You can do this without looping over the data, using DataFrame.join()

more info..

In [ ]:

sgd_usd_df.join?

In [ ]:

# Default join is an `left` join, where the index of the left series (`sgd_usd_df`) is preserved.

sgd_usd_cny = sgd_usd_df.join(sgd_cny_df)
sgd_usd_cny

We can remove the NaN entries using dropna()

In [ ]:

sgd_usd_cny = sgd_usd_cny.dropna()
sgd_usd_cny

The result is a DataFrame with entries where both exchange rates are present.

Entries where either SGD-USD or SGD-CNY are missing are excluded.

Note that even though the index for the series are in different order, join will still work because it matches the individual index values

When in doubt, visualize¶

Let's visualize what we just did by plotting the dataframes.

You should have already installed matplotlib. If not, do this:

conda install matplotlib

In [ ]:

# Find the names of the columns
sgd_usd_cny.columns

In [ ]:

import matplotlib.pyplot as plt

fig, (ax1, ax2) = plt.subplots(nrows=2, ncols=1, figsize=(20,15),
                              sharex=True) # common x-axis for all subplots

ax1.set_title('Original series')
ax1.plot(sgd_usd_df, label='SGD/USD')
ax1.plot(sgd_cny_df, label='SGD/CNY')
ax1.legend(loc='upper center', shadow=True, fontsize='x-large')

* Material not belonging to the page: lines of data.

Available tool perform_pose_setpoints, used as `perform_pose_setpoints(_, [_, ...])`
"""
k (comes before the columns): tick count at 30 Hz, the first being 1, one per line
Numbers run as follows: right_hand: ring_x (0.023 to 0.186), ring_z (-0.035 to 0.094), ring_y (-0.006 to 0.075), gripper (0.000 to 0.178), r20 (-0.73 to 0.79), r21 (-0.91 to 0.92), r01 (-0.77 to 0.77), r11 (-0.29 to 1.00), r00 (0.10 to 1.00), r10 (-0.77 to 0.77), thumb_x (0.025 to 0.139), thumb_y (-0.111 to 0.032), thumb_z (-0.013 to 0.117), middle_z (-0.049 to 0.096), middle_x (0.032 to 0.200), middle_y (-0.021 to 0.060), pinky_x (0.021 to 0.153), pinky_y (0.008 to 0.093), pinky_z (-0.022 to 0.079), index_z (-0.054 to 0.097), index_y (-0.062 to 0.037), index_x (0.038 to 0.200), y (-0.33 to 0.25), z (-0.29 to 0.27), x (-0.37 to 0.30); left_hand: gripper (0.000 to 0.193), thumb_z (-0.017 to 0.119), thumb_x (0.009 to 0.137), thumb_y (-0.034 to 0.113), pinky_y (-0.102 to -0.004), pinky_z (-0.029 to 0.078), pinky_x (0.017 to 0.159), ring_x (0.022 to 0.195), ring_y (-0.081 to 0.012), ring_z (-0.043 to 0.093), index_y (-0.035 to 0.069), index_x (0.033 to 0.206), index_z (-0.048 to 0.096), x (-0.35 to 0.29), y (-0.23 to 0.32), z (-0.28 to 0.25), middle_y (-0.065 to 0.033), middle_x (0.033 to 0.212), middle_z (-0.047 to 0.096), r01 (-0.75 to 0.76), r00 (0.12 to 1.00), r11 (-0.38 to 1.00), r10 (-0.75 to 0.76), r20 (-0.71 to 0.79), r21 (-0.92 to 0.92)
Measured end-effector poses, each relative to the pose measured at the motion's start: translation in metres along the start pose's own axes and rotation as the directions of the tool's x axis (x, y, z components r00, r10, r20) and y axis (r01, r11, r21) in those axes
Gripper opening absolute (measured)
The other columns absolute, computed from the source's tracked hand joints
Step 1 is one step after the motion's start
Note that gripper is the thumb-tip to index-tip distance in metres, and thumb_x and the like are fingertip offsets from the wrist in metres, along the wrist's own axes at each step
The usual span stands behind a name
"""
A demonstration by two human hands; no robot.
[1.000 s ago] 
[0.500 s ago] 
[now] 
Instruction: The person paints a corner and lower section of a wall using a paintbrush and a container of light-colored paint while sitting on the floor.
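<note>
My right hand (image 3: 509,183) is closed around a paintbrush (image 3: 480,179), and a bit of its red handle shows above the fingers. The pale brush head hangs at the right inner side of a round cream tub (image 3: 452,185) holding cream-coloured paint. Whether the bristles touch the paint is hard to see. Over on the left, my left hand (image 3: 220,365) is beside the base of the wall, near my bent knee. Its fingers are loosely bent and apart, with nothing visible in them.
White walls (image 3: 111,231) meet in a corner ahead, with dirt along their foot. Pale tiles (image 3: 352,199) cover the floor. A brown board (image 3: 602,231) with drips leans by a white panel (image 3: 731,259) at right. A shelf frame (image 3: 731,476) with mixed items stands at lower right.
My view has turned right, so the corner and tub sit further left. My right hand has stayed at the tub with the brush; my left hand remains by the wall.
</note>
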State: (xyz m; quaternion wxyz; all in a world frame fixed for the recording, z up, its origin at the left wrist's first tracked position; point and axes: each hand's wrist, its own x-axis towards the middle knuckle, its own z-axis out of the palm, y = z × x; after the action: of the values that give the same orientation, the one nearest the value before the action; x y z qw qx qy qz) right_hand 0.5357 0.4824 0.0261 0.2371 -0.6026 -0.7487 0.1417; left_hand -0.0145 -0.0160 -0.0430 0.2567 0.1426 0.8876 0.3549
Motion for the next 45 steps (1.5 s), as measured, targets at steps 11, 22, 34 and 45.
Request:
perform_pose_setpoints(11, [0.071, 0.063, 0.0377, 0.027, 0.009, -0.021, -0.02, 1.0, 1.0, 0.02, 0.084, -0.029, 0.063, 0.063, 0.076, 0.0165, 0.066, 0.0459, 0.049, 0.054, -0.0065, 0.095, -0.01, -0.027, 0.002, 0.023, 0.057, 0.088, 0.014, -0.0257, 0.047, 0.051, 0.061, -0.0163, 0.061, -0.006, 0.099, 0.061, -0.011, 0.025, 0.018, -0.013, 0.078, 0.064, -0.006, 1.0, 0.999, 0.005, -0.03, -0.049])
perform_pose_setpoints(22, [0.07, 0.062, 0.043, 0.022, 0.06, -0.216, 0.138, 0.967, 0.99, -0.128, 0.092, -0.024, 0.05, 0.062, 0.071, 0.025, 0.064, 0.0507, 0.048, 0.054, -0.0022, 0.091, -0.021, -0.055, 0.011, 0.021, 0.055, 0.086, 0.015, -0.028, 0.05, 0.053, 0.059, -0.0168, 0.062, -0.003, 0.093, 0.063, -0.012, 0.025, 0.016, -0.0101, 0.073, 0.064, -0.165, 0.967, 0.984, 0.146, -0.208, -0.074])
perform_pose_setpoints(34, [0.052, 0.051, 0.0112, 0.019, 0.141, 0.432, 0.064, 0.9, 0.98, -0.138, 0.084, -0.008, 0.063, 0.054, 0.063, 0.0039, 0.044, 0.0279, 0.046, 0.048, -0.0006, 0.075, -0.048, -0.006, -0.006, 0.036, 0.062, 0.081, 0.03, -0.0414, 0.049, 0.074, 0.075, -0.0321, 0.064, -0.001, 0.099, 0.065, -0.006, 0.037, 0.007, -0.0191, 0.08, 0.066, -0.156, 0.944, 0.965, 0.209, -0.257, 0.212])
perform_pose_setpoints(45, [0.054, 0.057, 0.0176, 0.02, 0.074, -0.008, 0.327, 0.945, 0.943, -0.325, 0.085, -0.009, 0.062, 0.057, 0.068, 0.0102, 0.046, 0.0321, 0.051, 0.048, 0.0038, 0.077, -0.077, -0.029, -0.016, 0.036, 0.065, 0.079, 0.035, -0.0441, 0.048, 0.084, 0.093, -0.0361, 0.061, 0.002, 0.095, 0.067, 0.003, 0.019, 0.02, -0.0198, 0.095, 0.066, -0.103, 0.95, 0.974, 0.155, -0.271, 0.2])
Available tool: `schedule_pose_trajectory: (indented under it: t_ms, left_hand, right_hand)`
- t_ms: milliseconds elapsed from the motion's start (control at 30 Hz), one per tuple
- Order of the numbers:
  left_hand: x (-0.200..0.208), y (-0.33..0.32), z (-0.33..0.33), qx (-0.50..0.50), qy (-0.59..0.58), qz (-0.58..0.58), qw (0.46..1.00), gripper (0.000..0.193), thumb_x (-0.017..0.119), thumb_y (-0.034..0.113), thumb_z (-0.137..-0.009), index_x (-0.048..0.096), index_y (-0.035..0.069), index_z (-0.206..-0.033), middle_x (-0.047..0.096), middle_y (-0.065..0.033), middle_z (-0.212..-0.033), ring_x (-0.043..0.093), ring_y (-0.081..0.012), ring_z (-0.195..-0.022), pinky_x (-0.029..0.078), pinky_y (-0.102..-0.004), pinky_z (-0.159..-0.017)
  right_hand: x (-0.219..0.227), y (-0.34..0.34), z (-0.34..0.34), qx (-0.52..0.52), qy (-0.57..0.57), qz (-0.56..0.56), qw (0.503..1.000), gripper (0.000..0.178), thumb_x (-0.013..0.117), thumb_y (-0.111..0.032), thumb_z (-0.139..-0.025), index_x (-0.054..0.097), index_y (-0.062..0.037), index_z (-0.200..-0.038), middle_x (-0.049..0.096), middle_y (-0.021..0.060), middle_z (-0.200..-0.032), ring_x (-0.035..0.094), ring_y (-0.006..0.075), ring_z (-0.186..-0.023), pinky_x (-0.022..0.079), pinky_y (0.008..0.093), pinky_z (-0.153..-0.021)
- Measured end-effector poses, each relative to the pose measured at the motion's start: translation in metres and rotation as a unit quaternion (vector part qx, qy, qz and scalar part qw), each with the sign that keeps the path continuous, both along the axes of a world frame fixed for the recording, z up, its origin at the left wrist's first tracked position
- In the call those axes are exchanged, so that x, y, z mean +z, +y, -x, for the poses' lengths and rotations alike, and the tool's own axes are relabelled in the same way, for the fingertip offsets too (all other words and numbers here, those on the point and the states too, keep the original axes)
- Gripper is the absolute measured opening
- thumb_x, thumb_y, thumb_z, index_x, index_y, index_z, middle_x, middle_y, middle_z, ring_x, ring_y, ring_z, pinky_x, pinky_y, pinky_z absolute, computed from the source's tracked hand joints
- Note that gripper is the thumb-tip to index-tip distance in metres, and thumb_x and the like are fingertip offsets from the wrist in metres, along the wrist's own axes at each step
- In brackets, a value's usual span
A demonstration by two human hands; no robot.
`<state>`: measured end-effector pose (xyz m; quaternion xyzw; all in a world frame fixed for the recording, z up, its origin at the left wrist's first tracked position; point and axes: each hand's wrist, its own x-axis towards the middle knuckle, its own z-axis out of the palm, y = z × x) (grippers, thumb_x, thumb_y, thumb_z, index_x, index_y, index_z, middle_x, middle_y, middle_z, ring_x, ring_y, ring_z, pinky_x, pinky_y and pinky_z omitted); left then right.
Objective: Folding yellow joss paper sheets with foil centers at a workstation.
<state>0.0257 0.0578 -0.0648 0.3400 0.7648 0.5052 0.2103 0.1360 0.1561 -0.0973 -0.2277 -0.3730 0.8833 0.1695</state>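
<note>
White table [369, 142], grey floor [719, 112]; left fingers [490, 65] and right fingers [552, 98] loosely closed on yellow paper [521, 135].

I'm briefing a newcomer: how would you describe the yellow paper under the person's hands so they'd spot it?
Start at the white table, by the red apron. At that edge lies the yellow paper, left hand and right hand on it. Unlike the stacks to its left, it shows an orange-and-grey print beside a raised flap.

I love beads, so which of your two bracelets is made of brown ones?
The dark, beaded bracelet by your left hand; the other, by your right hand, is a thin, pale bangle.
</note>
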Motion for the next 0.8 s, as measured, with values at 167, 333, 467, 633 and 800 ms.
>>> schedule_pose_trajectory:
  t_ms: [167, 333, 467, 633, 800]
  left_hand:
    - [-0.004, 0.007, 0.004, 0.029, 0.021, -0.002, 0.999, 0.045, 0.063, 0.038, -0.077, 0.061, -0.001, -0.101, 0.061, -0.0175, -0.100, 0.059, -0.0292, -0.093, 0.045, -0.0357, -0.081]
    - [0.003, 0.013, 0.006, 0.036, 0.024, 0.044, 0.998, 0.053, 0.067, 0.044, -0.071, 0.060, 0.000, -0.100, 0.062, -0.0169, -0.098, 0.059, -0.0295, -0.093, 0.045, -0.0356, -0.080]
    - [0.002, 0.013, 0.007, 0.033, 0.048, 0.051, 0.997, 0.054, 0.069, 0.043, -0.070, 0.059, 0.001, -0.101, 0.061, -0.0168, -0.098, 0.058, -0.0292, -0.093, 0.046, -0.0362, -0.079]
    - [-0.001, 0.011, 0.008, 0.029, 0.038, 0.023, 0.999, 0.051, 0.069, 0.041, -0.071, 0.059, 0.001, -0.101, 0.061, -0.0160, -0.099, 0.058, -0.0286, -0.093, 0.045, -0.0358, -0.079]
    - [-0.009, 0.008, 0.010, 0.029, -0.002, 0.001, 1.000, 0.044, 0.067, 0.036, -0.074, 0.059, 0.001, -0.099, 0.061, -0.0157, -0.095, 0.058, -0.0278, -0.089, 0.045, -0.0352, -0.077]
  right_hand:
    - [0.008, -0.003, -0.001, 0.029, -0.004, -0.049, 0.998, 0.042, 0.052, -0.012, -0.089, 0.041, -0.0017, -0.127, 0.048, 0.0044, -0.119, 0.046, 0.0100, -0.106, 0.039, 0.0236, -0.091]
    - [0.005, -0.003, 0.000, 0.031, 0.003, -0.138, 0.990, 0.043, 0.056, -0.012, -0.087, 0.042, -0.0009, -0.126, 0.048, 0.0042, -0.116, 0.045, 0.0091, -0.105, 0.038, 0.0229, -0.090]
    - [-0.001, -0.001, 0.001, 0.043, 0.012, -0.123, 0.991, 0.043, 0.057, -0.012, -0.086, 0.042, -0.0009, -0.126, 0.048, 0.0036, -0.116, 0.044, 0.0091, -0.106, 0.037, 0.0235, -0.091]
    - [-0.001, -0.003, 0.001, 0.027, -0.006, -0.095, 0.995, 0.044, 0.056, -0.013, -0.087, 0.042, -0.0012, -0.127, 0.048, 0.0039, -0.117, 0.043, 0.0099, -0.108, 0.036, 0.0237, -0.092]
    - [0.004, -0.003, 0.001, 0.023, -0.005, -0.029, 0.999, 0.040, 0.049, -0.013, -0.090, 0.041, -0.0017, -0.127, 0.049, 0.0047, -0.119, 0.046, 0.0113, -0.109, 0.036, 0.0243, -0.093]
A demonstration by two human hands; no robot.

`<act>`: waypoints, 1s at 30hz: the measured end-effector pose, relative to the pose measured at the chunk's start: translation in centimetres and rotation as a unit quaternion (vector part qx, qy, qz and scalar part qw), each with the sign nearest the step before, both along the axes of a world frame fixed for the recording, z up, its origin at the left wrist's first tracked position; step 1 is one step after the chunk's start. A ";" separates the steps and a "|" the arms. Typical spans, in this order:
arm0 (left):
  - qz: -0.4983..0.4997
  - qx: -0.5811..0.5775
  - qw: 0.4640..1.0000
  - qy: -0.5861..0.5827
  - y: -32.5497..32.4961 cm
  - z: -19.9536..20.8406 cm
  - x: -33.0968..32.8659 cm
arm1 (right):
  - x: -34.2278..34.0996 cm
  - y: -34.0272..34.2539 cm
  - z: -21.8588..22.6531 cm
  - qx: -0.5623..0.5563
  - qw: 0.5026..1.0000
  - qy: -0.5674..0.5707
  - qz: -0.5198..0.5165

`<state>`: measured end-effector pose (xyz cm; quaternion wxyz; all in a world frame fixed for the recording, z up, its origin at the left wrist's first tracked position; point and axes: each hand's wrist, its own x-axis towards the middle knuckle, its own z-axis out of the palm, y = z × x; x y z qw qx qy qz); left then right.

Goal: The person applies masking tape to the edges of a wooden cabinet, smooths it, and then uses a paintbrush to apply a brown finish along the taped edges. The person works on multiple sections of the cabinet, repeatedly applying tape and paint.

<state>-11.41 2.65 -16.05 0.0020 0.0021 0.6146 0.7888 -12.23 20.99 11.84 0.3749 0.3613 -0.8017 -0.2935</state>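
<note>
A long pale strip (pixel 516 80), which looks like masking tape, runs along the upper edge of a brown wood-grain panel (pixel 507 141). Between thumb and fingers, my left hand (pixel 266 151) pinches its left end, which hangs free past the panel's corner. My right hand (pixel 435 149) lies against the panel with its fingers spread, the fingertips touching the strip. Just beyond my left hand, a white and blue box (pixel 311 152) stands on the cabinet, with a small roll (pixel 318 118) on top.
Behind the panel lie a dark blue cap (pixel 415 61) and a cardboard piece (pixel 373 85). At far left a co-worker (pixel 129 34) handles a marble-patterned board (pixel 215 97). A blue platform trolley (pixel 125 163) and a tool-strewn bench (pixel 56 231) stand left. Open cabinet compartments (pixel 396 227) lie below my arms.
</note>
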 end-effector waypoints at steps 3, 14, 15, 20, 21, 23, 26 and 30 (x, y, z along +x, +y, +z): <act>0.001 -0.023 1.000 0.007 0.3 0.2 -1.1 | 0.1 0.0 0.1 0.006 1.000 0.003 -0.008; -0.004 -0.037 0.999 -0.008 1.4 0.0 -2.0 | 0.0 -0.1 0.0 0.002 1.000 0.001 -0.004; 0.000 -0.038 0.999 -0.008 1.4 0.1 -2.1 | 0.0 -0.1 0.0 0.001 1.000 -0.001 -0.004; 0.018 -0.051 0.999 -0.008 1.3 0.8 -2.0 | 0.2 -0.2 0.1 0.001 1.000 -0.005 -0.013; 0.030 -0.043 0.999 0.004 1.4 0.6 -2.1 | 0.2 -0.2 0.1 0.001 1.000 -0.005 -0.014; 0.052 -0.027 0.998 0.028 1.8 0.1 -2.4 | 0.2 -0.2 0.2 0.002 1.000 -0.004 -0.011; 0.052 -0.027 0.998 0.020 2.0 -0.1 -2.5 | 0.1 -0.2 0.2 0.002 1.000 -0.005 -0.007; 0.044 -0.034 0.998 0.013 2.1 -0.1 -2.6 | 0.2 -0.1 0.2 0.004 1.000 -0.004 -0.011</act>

ax2.set_title('After join() and dropna()')
ax2.plot(sgd_usd_cny['exchange_rate_usd'], label='SGD/USD')
ax2.plot(sgd_usd_cny['Singapore Dollar to Chinese Yuan'], label='SGD/CNY')
ax2.legend(loc='upper center', shadow=True, fontsize='x-large')

plt.show()

In [ ]:

sgd_cny_usd = sgd_cny_df.join(sgd_usd_df).dropna()
fig, (ax1, ax2) = plt.subplots(nrows=2, ncols=1, figsize=(20,15),
                              sharex=True) # common x-axis for all subplots

ax1.set_title('Original series')
ax1.plot(sgd_usd_df, label='SGD/USD')
ax1.plot(sgd_cny_df, label='SGD/CNY')
ax1.legend(loc='upper center', shadow=True, fontsize='x-large')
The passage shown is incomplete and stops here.